(TASK OBJECTIVE) Going down the data below, set down exactly the line with "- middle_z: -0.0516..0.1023" and each line after it through the line with "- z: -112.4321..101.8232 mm"; no other lines.

(EXTRACTED INFORMATION)

——

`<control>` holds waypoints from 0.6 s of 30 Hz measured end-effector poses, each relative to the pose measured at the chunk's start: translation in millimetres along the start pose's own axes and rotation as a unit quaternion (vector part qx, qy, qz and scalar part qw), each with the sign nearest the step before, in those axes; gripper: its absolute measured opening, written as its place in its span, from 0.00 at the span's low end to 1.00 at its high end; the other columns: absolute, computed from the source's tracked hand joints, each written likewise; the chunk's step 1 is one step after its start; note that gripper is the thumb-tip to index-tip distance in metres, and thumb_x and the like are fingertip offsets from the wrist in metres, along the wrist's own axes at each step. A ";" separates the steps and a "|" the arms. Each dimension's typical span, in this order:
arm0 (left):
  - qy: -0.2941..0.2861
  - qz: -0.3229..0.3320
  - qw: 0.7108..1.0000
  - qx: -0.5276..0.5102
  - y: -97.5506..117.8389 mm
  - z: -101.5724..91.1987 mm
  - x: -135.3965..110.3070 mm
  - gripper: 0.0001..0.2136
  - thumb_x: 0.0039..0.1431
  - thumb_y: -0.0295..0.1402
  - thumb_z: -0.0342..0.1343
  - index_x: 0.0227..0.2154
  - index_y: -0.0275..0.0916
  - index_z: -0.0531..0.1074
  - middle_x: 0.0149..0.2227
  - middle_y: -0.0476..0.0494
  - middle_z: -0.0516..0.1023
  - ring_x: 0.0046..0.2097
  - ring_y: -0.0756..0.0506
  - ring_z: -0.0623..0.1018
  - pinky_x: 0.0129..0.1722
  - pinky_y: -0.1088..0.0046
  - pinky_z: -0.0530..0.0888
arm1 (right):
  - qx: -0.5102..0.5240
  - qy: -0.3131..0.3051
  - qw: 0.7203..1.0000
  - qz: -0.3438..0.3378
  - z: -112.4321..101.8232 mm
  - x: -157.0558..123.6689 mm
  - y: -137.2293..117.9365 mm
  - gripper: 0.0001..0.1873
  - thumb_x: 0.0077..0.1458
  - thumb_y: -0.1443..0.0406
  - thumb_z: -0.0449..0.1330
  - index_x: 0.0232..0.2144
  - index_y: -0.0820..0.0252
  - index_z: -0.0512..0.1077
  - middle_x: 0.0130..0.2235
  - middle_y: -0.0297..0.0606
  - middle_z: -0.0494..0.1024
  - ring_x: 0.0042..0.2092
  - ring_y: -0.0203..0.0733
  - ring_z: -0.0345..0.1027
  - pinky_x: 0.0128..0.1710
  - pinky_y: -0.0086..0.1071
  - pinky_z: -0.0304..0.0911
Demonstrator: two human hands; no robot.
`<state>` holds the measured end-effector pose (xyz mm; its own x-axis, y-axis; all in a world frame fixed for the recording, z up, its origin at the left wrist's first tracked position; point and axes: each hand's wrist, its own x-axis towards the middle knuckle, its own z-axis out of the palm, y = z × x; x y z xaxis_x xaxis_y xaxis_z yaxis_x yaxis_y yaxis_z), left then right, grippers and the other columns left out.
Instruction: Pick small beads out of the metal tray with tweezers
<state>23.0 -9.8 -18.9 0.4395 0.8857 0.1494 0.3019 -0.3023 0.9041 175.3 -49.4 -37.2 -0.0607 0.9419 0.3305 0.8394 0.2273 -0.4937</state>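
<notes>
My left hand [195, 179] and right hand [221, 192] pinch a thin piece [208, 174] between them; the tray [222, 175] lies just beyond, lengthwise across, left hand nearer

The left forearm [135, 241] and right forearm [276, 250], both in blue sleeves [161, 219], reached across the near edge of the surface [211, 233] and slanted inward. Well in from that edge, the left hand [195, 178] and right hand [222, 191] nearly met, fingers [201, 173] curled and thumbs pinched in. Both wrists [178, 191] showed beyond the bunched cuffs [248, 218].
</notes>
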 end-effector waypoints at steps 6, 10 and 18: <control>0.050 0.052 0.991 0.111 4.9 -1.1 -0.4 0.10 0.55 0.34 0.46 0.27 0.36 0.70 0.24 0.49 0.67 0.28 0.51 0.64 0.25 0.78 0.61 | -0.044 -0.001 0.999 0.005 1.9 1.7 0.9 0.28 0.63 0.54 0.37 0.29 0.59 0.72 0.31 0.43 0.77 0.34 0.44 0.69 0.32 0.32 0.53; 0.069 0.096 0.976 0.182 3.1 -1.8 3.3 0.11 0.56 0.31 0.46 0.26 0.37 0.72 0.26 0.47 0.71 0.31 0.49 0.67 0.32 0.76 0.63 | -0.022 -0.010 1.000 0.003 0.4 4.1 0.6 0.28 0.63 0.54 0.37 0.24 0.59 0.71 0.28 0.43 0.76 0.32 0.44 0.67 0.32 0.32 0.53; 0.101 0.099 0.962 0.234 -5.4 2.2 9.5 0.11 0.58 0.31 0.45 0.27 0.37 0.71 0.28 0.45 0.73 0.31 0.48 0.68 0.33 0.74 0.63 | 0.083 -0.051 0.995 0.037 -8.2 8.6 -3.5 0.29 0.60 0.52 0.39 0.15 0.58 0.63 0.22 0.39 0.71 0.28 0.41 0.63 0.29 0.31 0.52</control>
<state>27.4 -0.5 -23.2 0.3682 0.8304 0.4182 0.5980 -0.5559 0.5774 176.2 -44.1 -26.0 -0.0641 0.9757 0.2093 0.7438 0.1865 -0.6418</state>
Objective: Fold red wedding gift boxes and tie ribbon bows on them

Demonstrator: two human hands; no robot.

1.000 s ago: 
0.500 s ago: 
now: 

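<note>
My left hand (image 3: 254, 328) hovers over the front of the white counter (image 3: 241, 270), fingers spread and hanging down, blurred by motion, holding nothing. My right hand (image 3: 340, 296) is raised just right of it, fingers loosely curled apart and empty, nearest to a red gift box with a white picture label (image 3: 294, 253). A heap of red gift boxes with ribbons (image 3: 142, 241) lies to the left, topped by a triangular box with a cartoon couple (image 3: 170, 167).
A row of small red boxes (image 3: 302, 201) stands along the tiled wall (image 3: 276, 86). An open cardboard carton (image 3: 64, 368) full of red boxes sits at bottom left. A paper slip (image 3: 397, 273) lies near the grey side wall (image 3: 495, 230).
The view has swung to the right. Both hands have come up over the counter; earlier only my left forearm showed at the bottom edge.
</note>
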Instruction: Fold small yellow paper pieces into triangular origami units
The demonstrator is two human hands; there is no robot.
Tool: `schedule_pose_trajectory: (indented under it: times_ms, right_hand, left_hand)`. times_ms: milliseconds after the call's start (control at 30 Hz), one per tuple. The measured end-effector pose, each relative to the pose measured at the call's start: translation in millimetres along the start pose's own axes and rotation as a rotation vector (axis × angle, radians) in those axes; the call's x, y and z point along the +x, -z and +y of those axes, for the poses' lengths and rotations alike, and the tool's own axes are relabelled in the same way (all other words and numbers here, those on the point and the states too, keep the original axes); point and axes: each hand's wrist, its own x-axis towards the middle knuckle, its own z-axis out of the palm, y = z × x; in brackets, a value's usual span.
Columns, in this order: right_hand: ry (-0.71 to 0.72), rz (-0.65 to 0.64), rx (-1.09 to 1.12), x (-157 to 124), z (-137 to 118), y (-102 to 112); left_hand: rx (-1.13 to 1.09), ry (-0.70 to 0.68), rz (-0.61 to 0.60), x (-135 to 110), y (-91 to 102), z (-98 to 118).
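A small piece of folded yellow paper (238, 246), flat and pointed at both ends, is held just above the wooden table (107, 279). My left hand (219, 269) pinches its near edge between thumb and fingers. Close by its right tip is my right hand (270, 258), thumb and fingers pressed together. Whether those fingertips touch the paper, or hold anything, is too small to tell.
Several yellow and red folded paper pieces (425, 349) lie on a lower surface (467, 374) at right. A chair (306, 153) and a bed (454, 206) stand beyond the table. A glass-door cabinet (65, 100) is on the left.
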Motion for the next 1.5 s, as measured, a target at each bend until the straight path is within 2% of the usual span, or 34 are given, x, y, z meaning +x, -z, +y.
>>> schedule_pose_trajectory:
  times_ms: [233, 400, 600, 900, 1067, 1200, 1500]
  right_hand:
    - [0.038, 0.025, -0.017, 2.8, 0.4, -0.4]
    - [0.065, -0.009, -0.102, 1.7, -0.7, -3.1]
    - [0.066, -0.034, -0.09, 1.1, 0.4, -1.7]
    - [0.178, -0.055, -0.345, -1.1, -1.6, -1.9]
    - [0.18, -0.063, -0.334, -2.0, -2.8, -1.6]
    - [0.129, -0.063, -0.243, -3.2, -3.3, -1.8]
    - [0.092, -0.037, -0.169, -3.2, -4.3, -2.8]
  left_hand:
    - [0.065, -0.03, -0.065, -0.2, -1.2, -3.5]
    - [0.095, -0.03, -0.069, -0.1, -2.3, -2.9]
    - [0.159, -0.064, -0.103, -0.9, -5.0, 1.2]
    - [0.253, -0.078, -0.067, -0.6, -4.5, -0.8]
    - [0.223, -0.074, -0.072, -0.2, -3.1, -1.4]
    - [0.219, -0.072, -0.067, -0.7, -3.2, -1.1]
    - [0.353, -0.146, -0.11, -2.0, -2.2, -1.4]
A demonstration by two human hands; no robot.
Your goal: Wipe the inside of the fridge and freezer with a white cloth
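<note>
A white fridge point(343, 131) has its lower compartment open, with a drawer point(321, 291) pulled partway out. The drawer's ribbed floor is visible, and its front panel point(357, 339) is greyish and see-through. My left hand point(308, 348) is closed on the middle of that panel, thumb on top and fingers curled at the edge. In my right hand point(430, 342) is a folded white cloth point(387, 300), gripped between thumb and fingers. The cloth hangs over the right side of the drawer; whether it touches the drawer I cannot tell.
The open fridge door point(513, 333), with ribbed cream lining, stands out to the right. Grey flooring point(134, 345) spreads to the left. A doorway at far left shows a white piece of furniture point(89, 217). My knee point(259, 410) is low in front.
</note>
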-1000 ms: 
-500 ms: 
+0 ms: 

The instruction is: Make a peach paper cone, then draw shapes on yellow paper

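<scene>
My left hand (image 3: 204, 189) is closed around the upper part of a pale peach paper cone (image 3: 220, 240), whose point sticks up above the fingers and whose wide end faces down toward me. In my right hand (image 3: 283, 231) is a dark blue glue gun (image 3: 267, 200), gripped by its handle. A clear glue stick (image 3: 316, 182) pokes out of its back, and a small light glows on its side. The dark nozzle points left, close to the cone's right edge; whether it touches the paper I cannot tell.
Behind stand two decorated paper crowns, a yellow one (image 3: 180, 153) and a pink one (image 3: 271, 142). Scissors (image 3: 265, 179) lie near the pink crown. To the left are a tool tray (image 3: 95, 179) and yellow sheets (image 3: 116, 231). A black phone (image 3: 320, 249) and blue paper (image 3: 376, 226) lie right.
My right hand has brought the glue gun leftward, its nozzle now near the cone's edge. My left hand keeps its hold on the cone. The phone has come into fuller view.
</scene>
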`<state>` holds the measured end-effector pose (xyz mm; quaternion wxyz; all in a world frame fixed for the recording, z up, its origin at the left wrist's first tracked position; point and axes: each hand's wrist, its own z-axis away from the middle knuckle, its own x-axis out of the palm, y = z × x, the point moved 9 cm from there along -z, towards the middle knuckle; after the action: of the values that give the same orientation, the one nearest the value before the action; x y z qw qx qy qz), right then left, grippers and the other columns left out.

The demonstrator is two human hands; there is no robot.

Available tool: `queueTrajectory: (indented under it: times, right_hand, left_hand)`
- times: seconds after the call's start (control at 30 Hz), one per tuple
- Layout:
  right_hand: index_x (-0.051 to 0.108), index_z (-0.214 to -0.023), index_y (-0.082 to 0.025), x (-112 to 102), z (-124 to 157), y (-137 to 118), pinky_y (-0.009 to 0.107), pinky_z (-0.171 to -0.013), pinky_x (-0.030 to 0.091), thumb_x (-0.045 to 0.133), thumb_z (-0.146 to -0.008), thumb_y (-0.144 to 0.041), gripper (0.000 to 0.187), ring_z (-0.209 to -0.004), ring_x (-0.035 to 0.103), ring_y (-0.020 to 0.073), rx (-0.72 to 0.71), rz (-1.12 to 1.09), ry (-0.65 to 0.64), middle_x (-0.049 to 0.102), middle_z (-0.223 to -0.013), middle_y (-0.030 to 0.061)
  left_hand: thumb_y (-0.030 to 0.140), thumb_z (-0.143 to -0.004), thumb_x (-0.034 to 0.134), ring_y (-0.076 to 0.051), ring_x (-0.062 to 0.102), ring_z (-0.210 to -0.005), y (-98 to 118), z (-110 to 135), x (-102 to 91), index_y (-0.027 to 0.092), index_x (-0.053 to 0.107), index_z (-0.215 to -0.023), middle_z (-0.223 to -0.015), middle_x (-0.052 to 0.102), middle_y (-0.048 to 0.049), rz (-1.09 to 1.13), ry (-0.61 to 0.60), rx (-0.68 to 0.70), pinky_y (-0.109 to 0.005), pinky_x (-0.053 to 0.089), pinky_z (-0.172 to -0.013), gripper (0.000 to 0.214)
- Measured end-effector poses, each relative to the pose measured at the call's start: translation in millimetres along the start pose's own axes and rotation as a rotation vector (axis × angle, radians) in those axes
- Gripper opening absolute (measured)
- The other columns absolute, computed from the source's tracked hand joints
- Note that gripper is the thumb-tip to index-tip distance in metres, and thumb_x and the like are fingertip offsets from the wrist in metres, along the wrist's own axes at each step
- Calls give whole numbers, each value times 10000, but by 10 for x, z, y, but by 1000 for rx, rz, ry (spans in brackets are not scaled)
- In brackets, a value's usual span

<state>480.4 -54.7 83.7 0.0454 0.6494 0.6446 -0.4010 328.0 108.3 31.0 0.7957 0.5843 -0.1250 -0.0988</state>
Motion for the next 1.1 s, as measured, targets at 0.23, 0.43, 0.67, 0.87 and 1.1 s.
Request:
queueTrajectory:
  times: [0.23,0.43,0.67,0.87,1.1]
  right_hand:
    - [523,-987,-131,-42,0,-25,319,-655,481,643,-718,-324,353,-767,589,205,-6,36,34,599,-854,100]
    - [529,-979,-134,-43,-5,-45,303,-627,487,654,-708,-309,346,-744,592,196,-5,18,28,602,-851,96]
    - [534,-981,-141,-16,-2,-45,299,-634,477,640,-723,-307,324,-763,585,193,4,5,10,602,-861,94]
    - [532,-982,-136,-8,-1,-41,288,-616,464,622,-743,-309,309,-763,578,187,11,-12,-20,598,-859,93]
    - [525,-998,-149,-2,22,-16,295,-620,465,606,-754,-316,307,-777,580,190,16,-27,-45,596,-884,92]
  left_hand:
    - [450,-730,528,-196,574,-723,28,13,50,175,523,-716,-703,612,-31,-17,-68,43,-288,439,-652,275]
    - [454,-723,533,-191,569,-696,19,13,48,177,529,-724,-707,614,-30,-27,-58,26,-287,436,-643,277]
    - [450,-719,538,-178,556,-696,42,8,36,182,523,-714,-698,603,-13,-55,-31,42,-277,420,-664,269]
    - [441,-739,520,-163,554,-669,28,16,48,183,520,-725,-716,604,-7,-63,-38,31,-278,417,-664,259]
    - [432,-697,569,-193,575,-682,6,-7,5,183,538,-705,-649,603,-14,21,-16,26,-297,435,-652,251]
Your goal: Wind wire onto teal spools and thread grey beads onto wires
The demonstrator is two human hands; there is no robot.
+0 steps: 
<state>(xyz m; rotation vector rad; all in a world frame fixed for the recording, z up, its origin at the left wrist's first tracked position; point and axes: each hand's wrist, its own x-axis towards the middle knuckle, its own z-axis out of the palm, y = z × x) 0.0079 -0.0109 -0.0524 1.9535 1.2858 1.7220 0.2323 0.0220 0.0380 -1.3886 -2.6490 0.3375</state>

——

(WRITTEN RESPONSE)
  - middle_z: -0.0516..0.1023
  - ring_x: 0.0046..0.2097
  - ring_y: -0.0756..0.0506
  - ring_z: -0.0623..0.1018
  - pinky_x: 0.0129..0.1722
  - pinky_y: -0.1088..0.0046
  - pinky_z: -0.0530..0.0888
arm1 (right):
  - qx: -0.5102..0.5240
  - qy: -0.3131..0.3051
  - qw: 0.7203..1.0000
  - qz: -0.3438..0.3378
  - z: -112.4321..101.8232 mm

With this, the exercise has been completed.